Summary and Analysis Book II: The Discourse on Utopia: Occupations



In addition to knowledge and training in agricultural activities, which is shared by the entire population, each man and woman practices a special trade — such as cloth-making, masonry, carpentry, or blacksmithing. Women are chiefly occupied with making cloth and sewing, men with heavier types of work. Each family makes its own clothes, which are practical, plain, and uniform in color and cut. Sons frequently follow their father's trade and are trained for it at home, though this is not an invariable rule.

Syphogrants act as overseers to make certain that everyone works diligently at his trade, but the work day is only six hours. This schedule allows ample time for study or relaxation.
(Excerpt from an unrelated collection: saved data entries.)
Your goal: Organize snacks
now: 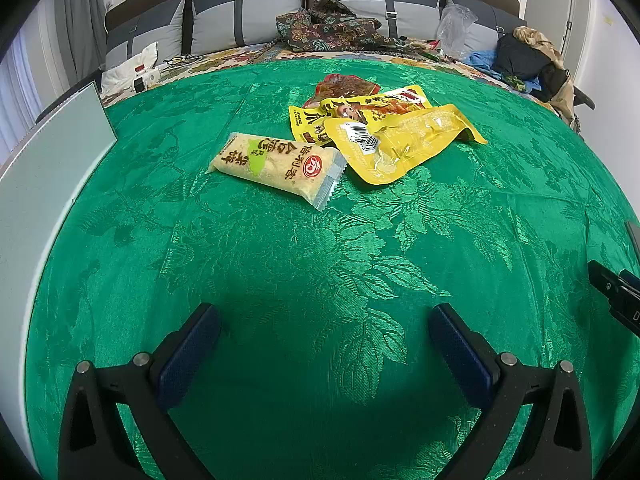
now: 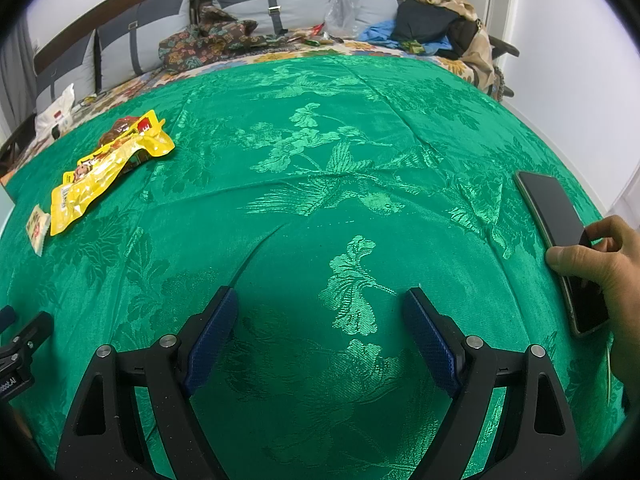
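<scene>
Left gripper (image 1: 324,328) released, blue-padded fingers spread wide over bare green floral damask cloth (image 1: 320,240) covering the tabletop; nothing between them. Straight ahead, well apart: pale yellow crinkle-edged snack packet (image 1: 276,162) with brown Chinese characters and a round red logo, lying flat. Just beyond and right of it, a heap of glossy yellow plastic snack pouches (image 1: 400,136), barcode label showing on the top one, a red-brown pouch (image 1: 346,86) at the far end. Grey-white flat panel (image 1: 44,168) along the left edge. Right gripper (image 2: 320,316) likewise released, wide open cloth ahead. Far right, at the edge, a person's hand (image 2: 600,256) touches a black smartphone (image 2: 560,224).
</scene>
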### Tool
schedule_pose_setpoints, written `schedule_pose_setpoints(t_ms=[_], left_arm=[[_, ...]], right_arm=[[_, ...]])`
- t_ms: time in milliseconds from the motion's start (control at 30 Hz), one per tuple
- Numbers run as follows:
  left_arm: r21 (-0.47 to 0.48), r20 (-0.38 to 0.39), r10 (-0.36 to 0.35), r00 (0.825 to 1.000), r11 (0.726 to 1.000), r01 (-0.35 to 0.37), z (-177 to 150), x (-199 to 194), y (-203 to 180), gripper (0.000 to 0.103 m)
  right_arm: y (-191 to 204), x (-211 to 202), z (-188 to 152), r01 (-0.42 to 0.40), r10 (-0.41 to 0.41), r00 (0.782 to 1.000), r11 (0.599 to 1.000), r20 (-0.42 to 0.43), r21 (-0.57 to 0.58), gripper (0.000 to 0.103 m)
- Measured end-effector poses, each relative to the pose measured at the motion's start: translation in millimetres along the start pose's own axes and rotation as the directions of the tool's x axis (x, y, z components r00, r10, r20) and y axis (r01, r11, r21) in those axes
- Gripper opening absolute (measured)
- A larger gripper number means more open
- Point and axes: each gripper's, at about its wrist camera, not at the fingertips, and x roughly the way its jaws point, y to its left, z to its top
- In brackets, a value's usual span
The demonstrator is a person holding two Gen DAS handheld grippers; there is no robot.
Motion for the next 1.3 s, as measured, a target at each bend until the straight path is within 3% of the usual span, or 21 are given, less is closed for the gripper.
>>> schedule_pose_setpoints(t_ms=[867,1000,1067,1133,1200,1300], left_arm=[[0.008,-0.003,-0.006,1.0,1.0,0.006,0.1,0.5,0.4,0.103],[0.136,-0.115,-0.079,0.99,0.986,0.095,12.7,5.5,3.0,0.103],[0.176,-0.143,-0.075,0.987,0.979,0.1,30.5,9.2,10.2,0.103],[0.126,-0.135,-0.063,0.989,0.989,0.08,53.7,10.3,22.2,0.103],[-0.03,-0.115,-0.063,0.991,0.998,0.06,83.8,13.3,40.6,0.103],[-0.283,-0.084,-0.057,0.995,0.958,0.031,115.3,25.5,60.6,0.103]], right_arm=[[-1.5,-0.5,-1.6,0.001,-0.001,1.0,1.0,0.0,0.002,0.088],[-1.0,-0.4,-1.6,0.002,-0.002,1.0,1.0,-0.001,0.0,0.088],[-1.6,-0.4,-1.8,0.002,-0.002,1.0,1.0,-0.001,0.002,0.088],[-1.5,-0.3,-1.8,0.002,-0.002,1.0,1.0,-0.001,0.001,0.088],[-1.0,-0.3,-1.9,0.002,-0.002,1.0,1.0,-0.001,0.001,0.088],[-1.5,-0.4,-1.7,0.002,-0.002,1.0,1.0,-0.001,0.001,0.088]])
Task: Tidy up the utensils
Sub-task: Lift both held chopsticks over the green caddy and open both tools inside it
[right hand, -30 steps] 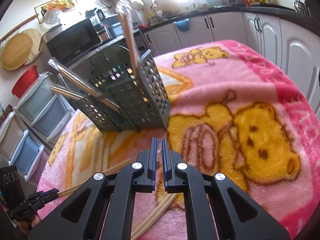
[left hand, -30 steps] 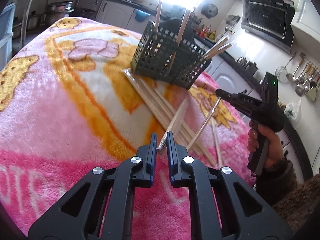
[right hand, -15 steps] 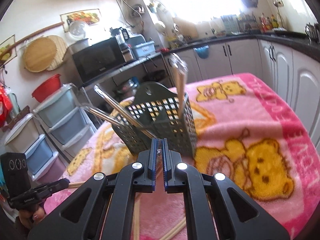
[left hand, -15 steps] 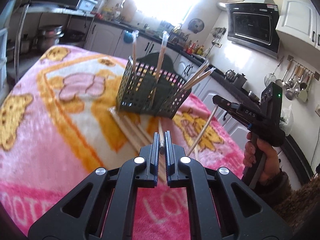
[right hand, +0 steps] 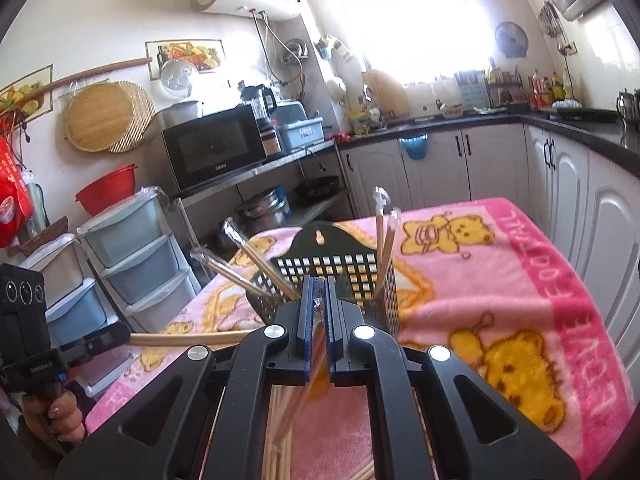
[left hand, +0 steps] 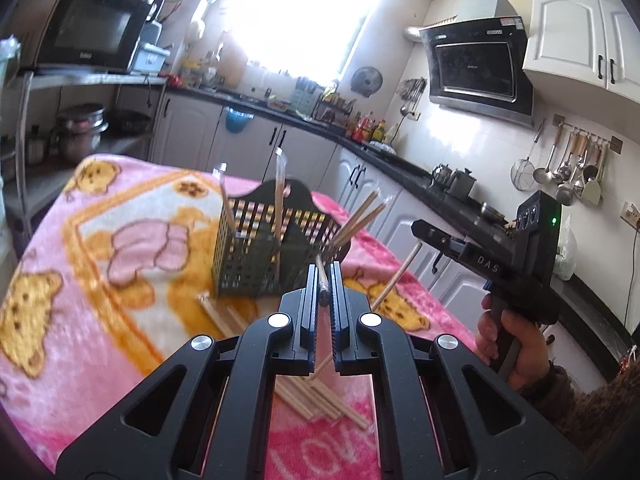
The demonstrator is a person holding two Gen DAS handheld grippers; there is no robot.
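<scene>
A dark mesh utensil basket (left hand: 264,252) stands on the pink blanket and holds several wrapped chopsticks; it also shows in the right wrist view (right hand: 340,276). My left gripper (left hand: 323,292) is shut on a wrapped chopstick (left hand: 322,280), raised above the table. My right gripper (right hand: 318,304) is shut on another wrapped chopstick (right hand: 316,360), which hangs down; in the left wrist view this gripper (left hand: 420,226) holds that chopstick (left hand: 394,278) at the right. More chopsticks (left hand: 312,396) lie loose on the blanket.
The table is covered by a pink bear-print blanket (right hand: 500,280). Kitchen cabinets (right hand: 460,168), a microwave (right hand: 212,152) and plastic drawers (right hand: 132,248) surround it. Ladles (left hand: 568,176) hang on the right wall.
Both grippers have lifted upward with their chopsticks; the basket and blanket now sit lower and farther in both views.
</scene>
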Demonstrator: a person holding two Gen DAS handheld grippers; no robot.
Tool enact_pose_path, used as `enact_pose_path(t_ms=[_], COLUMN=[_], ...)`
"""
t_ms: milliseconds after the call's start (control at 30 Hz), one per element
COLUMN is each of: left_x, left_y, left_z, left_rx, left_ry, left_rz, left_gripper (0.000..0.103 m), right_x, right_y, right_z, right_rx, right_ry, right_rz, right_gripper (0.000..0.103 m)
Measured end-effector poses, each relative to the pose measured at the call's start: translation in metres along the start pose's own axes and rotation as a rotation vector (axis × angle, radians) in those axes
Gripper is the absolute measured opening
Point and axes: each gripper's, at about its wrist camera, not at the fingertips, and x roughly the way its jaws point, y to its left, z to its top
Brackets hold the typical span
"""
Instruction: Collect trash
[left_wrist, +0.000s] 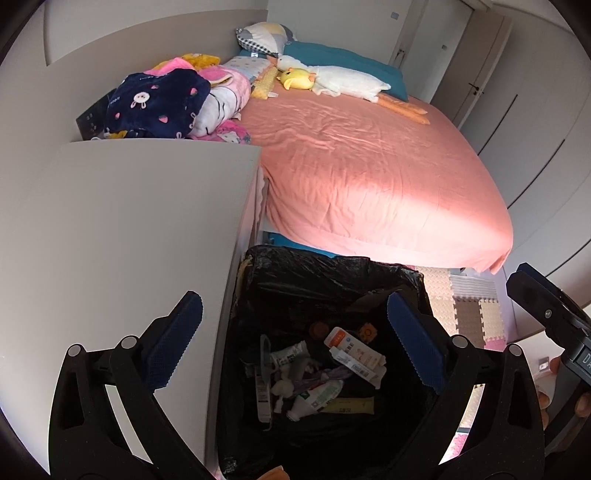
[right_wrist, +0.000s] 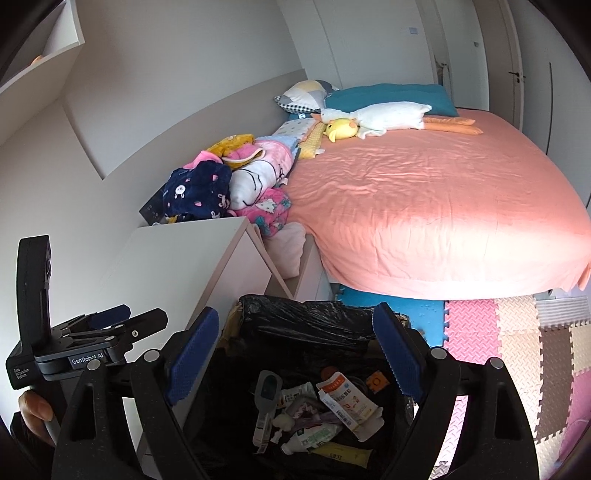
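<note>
At the far left I see a white bedside cabinet (left_wrist: 140, 229), its top bare. My left gripper (left_wrist: 295, 343) hangs just past the cabinet's edge, its blue-padded jaws spread wide with nothing between them. Directly below sits the trash bin (left_wrist: 332, 273), lined with a black bag and standing on the floor between the cabinet and the bed. Inside lies the collected trash (left_wrist: 317, 376): crumpled wrappers, a white-and-orange carton, a small bottle and a yellow packet. My right gripper (right_wrist: 295, 350) hovers over the same bin, also spread and empty. To the right stretches a bed with a salmon sheet (left_wrist: 369, 166), a plush goose (left_wrist: 343, 79) near the pillows, and foam floor mats (right_wrist: 517, 350) beyond.
</note>
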Motion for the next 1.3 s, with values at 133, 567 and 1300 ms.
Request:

Most citizens are fond of reading, and, in addition to public lectures, there are parlor games similar to chess for pastime (though they do not gamble, obviously).

Hythloday explains how it is that their six-hour work day is adequate for supplying the needs of the community. Everybody is engaged in productive labor, Syphogrants and priests only excepted. He contrasts this arrangement with that in Europe, where one class of persons performs all of the necessary labor while a considerable number of persons perform either no labor or are occupied with frivolous services that cater to the vanities of the rich.

A very select group is exempted from working at a trade because of a special aptitude for intellectual pursuits, to which they apply themselves wholly; from that group are chosen the magistrates, priests, ambassadors, and even the Prince.


The trouble with modern European society lies in the fact that a considerable segment of society, the leisure class, fails to contribute significantly to any necessary productivity. That is a cardinal point in Hythloday's complaint against the class system in the first book of Utopia. The Utopians, he tells us, have found the answer. Everybody works (well, nearly everybody) at a productive trade, and the result is that they get the work done in a six-hour day.

Their manner of passing the time after working hours sounds agreeable, certainly, and innocent, though somewhat limited, according to the patterns devised for amusement in the present century. It is interesting to reflect on their not gambling. That fits into their attitude on other moral issues, but the fact is that it is difficult to gamble without money.